To do
Copy all lines below containing "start".

-*-*-

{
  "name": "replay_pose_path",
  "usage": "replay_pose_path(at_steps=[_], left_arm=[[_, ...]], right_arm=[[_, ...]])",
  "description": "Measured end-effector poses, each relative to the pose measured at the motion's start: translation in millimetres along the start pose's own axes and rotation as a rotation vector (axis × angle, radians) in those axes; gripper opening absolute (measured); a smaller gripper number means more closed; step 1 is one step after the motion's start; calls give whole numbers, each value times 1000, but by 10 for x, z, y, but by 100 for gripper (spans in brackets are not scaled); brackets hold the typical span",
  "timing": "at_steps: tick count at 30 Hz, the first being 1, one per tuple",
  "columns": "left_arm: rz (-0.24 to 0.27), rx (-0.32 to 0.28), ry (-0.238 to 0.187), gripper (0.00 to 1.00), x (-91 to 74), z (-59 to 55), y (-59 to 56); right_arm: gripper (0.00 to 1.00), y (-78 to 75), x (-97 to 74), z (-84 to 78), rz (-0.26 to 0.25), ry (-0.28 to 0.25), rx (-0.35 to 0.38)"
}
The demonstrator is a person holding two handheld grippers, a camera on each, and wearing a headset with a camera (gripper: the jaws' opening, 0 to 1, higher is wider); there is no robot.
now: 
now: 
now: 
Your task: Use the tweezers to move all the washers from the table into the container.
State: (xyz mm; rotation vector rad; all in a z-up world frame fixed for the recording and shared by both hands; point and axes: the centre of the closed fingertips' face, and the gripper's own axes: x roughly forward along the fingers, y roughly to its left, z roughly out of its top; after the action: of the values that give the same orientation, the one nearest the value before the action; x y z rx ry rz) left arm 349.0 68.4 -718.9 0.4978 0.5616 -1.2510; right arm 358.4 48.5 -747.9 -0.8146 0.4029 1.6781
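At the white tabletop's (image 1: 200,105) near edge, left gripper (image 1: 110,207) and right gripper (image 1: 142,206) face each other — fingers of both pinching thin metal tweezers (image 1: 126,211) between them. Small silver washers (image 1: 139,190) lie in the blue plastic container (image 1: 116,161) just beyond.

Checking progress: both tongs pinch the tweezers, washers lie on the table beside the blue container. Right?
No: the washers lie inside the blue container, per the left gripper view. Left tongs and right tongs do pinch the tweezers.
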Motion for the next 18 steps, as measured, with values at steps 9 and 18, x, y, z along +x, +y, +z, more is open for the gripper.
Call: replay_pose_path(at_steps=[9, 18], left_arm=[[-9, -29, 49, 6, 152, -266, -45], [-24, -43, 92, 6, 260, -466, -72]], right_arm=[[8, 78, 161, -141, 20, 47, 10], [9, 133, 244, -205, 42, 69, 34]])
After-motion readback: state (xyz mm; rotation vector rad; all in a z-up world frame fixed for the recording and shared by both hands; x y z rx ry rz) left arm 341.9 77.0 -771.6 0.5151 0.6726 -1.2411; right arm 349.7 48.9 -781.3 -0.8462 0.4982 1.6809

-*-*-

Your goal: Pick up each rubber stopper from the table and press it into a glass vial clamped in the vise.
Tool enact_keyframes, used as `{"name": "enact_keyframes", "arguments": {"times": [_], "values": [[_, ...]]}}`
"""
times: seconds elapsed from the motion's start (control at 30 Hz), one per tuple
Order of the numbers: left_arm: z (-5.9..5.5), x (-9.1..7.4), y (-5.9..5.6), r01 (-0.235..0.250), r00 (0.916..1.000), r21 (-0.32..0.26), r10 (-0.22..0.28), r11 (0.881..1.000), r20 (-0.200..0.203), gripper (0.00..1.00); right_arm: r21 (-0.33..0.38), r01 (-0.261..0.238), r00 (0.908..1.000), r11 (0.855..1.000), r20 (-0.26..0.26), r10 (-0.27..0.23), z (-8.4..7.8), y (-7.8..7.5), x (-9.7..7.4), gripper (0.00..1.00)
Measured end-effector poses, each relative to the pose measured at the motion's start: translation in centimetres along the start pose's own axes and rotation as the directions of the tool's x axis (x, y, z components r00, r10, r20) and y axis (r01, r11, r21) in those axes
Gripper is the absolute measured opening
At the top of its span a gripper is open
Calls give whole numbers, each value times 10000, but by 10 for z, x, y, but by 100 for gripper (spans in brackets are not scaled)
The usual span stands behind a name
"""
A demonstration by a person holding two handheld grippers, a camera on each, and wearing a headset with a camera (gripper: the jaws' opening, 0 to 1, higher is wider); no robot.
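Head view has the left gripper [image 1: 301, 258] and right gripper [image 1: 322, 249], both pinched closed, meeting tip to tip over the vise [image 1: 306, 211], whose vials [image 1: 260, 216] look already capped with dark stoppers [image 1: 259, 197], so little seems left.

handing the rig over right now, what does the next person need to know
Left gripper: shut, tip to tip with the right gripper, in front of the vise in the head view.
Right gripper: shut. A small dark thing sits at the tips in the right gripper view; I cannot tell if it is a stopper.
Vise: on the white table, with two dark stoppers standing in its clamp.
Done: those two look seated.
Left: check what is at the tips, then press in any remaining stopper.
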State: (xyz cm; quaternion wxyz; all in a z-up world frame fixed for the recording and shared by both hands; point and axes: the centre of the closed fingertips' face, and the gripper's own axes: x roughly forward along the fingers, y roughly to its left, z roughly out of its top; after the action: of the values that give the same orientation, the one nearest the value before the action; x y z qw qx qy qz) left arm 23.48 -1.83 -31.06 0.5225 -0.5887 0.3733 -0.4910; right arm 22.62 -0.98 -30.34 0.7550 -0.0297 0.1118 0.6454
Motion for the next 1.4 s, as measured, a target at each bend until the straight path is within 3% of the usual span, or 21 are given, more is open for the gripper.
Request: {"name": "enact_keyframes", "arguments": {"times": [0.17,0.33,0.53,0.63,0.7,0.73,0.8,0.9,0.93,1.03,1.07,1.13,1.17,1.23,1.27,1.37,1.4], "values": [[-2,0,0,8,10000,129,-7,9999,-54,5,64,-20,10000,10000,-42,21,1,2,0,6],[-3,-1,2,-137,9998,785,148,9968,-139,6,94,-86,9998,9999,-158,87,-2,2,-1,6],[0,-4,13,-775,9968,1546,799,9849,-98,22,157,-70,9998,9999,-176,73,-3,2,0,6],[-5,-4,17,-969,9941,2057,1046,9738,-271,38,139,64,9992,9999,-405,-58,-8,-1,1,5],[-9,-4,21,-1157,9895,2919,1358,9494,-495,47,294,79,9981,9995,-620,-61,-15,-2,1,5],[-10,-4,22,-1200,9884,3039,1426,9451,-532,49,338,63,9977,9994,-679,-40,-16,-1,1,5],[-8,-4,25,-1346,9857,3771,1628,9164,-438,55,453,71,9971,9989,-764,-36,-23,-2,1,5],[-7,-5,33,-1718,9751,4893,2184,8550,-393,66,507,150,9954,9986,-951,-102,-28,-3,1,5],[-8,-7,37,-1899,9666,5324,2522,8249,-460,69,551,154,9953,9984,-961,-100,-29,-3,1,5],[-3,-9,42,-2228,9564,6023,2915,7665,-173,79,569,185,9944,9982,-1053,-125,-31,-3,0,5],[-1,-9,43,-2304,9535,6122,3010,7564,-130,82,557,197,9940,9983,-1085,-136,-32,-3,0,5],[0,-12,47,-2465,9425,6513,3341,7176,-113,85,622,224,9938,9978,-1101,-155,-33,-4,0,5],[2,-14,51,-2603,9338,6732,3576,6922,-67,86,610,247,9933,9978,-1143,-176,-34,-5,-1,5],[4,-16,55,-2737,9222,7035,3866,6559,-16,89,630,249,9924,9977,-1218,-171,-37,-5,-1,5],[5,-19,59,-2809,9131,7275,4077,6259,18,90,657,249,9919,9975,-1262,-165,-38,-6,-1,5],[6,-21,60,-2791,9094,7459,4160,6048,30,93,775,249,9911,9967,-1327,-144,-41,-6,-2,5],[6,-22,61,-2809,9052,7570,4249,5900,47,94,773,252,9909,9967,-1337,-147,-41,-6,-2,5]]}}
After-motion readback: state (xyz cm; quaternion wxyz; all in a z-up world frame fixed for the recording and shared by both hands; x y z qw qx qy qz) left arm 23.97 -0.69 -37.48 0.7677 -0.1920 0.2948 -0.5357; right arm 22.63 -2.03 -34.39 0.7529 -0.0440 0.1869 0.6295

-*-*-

Written answer
  "description": "Measured end-effector poses, each relative to the pose measured at the motion's start: translation in millimetres along the start pose's own axes and rotation as a rotation vector (axis × angle, radians) in those axes; gripper opening absolute (measured); a smaller gripper number means more closed; step 1 is one step after the motion's start; calls give whole numbers, each value times 1000, but by 10 for x, z, y, but by 100 for gripper (spans in brackets are not scaled); brackets hold the typical span",
times: seconds elapsed from the motion's start (control at 30 Hz), one per tuple
Measured end-effector poses, each relative to the pose measured at the motion's start: translation in centimetres along the start pose's own axes and rotation as the directions of the tool's x axis (x, y, z components r00, r10, r20) and y axis (r01, r11, r21) in those axes

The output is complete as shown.